• **TO DO**: The material beneath this line should be printed exactly, with its pictures omitted.

□ □ □ □

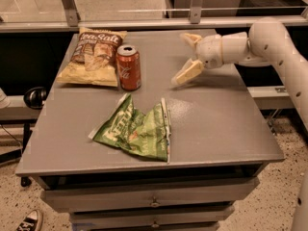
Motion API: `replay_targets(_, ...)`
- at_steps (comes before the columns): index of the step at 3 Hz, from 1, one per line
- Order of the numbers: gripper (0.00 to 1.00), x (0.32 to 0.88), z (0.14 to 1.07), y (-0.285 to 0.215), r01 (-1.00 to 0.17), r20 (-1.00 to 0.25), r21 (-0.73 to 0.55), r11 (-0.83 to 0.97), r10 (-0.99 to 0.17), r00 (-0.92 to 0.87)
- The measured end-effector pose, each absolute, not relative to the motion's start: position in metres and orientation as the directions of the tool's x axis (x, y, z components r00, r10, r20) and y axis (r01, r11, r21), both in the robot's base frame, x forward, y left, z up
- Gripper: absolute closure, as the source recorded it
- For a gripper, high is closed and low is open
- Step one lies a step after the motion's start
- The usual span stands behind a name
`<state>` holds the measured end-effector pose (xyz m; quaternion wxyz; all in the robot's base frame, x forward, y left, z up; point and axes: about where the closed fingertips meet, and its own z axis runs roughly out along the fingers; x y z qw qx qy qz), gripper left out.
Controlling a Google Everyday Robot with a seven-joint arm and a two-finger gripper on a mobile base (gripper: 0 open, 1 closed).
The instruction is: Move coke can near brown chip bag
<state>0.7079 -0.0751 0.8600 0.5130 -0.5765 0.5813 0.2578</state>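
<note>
The coke can (129, 68) stands upright on the grey table (211, 124), right beside the lower right corner of the brown chip bag (95, 57), which lies flat at the back left. My gripper (186, 56) is open and empty. It hovers over the table to the right of the can, well apart from it, with one finger (188, 72) pointing down-left and the other (191, 38) up at the back.
A crumpled green chip bag (136, 129) lies in the middle front of the table. My white arm (279, 47) reaches in from the right. Drawers sit under the table top, and a glass barrier runs behind the table.
</note>
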Motion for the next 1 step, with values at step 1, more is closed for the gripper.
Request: replay_targets(1,0.00,0.7130,0.8839,-0.0849,-0.919,-0.893,-0.321,0.230,-0.398,0.212)
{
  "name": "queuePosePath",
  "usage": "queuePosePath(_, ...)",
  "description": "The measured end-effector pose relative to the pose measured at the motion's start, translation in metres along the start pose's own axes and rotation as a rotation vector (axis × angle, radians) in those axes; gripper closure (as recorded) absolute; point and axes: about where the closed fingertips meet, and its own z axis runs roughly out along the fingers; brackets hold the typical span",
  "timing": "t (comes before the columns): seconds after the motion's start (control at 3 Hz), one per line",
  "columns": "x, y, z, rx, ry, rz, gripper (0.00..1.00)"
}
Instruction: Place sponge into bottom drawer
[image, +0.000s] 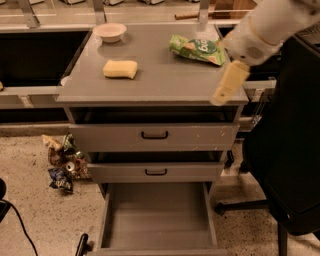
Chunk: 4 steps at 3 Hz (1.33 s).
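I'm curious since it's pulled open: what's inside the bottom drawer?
The bottom drawer shows only bare grey floor; its rear is hidden under the drawer above. The sponge lies on the cabinet top, the gripper over its right edge.
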Motion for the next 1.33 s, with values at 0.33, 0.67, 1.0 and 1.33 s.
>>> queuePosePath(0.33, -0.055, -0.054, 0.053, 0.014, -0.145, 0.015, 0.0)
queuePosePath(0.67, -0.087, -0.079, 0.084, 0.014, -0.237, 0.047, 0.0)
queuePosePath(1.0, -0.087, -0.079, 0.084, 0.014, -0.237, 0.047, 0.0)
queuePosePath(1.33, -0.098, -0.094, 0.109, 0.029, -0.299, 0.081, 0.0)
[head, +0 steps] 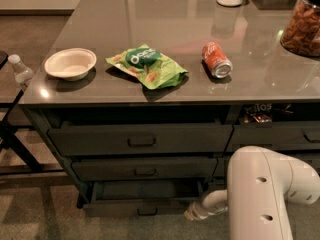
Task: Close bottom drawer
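Note:
The bottom drawer (142, 207) is the lowest of the left stack, dark grey-green with a low flat front and a small dark bar handle (147, 212). It stands pulled out, its dark inside showing above the front. My gripper (191, 214) reaches from the white arm (260, 194) at the lower right and sits at the drawer front's right end, touching or very close to it.
Two closed wide drawers (142, 141) sit above. On the countertop (165, 19) lie a white bowl (70, 63), a green chip bag (147, 66), a red soda can (216, 60) and a jar of nuts (302, 26). A water bottle (20, 70) stands at left.

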`<state>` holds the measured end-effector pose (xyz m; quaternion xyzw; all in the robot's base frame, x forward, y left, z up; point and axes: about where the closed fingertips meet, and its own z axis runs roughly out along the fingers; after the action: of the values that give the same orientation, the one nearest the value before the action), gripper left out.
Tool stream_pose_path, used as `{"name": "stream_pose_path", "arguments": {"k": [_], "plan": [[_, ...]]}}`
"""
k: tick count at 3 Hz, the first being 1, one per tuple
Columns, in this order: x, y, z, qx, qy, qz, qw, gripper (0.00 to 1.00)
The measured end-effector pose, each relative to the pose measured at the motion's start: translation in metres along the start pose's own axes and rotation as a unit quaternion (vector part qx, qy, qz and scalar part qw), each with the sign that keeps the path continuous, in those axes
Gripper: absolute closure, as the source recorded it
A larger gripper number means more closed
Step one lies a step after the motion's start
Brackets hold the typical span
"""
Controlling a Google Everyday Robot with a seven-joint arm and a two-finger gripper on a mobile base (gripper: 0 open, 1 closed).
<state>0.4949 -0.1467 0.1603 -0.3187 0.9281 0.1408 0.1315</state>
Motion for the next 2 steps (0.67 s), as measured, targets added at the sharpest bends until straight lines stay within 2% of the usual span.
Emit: {"name": "stream_pose_path", "arguments": {"k": [1,2], "plan": [[0.000,0.000,0.000,0.000,0.000,0.000,1.0000,1.00],[-0.010,-0.010,0.002,0.011,-0.008,-0.004,0.9999,1.00]]}}
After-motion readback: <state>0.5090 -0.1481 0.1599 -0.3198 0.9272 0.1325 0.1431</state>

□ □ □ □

• **TASK SOLUTION**:
Motion API: `replay_targets(_, ...)`
- at_steps (comes before the columns): index of the step at 3 Hz, from 1, one per line
- Order of the numbers: gripper (0.00 to 1.00), x (0.32 to 0.88), z (0.14 to 1.07), y (-0.285 to 0.215), r01 (-1.00 to 0.17), r20 (-1.00 to 0.25), r21 (-0.73 to 0.55), r11 (-0.83 to 0.97), r10 (-0.99 to 0.17), r00 (-0.92 to 0.87)
- The measured end-effector pose, each absolute, not relative to the motion's start: position in metres and orientation as the directions of the tool's x axis (x, y, z components r00, r10, r20) and y axis (r01, r11, r21), both in the robot's base frame, x forward, y left, z up
- Gripper: absolute closure, as the source recorded it
- For a gripper, high is closed and low is open
- Step one lies a step after the motion's start
- The usual span stands behind a name
`<state>` holds the measured end-effector pose (xyz m; quaternion wxyz; all in the robot's base frame, x forward, y left, z up; point and axes: about where the closed fingertips meet, and its own z axis runs roughly out along the fingers; x y z qw qx qy qz), gripper left out.
Controlling a Google Everyday Robot with a seven-joint arm and a two-finger gripper on a mobile base (gripper: 0 open, 1 closed).
The instruction is: Move coke can near brown chip bag
<state>0.7079 -0.0751 0.8600 0.5130 -0.5765 0.5813 0.2578</state>
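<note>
The coke can (129, 68) stands upright on the grey table (211, 124), right beside the lower right corner of the brown chip bag (95, 57), which lies flat at the back left. My gripper (186, 56) is open and empty. It hovers over the table to the right of the can, well apart from it, with one finger (188, 72) pointing down-left and the other (191, 38) up at the back.
A crumpled green chip bag (136, 129) lies in the middle front of the table. My white arm (279, 47) reaches in from the right. Drawers sit under the table top, and a glass barrier runs behind the table.
</note>
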Motion for the next 1 step, with values at step 1, more is closed for the gripper.
Request: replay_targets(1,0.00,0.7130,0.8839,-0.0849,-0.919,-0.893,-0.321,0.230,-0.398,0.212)
{
  "name": "queuePosePath",
  "usage": "queuePosePath(_, ...)",
  "description": "The measured end-effector pose relative to the pose measured at the motion's start, translation in metres along the start pose's own axes and rotation as a rotation vector (axis × angle, radians) in those axes; gripper closure (as recorded) absolute; point and axes: about where the closed fingertips meet, and its own z axis runs roughly out along the fingers; brackets hold the typical span",
  "timing": "t (comes before the columns): seconds after the motion's start (control at 3 Hz), one per line",
  "columns": "x, y, z, rx, ry, rz, gripper (0.00..1.00)"
}
Instruction: Place sponge into bottom drawer
[image, +0.000s] 
Chunk: 4 steps at 3 Hz (1.33 s).
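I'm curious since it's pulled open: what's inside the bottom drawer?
The bottom drawer shows only bare grey floor; its rear is hidden under the drawer above. The sponge lies on the cabinet top, the gripper over its right edge.
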Motion for the next 1.33 s, with values at 0.33, 0.67, 1.0 and 1.33 s.
>>> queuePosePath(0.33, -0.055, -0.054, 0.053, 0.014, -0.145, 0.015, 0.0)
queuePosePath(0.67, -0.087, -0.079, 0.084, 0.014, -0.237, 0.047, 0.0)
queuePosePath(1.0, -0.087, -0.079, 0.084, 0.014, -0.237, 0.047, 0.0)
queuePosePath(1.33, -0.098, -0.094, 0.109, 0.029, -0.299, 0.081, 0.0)
[head, +0 steps] 
Task: Close bottom drawer
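Note:
The bottom drawer (142, 207) is the lowest of the left stack, dark grey-green with a low flat front and a small dark bar handle (147, 212). It stands pulled out, its dark inside showing above the front. My gripper (191, 214) reaches from the white arm (260, 194) at the lower right and sits at the drawer front's right end, touching or very close to it.
Two closed wide drawers (142, 141) sit above. On the countertop (165, 19) lie a white bowl (70, 63), a green chip bag (147, 66), a red soda can (216, 60) and a jar of nuts (302, 26). A water bottle (20, 70) stands at left.
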
`<state>` holds the measured end-effector pose (xyz m; quaternion xyzw; all in the robot's base frame, x forward, y left, z up; point and axes: about where the closed fingertips meet, and its own z axis runs roughly out along the fingers; after the action: of the values that give the same orientation, the one nearest the value before the action), gripper left out.
Tool stream_pose_path, used as `{"name": "stream_pose_path", "arguments": {"k": [_], "plan": [[_, ...]]}}`
"""
k: tick count at 3 Hz, the first being 1, one per tuple
Columns, in this order: x, y, z, qx, qy, qz, qw, gripper (0.00 to 1.00)
The measured end-effector pose, each relative to the pose measured at the motion's start: translation in metres along the start pose's own axes and rotation as a unit quaternion (vector part qx, qy, qz and scalar part qw), each with the sign that keeps the path continuous, in those axes
Gripper: absolute closure, as the source recorded it
A larger gripper number means more closed
Step one lies a step after the motion's start
Brackets hold the typical span
"""
Controlling a Google Everyday Robot with a seven-joint arm and a two-finger gripper on a mobile base (gripper: 0 open, 1 closed).
<state>0.4949 -0.1467 0.1603 -0.3187 0.9281 0.1408 0.1315</state>
Motion for the next 2 steps (0.67 s), as measured, targets added at the sharpest bends until straight lines stay within 2% of the usual span.
Emit: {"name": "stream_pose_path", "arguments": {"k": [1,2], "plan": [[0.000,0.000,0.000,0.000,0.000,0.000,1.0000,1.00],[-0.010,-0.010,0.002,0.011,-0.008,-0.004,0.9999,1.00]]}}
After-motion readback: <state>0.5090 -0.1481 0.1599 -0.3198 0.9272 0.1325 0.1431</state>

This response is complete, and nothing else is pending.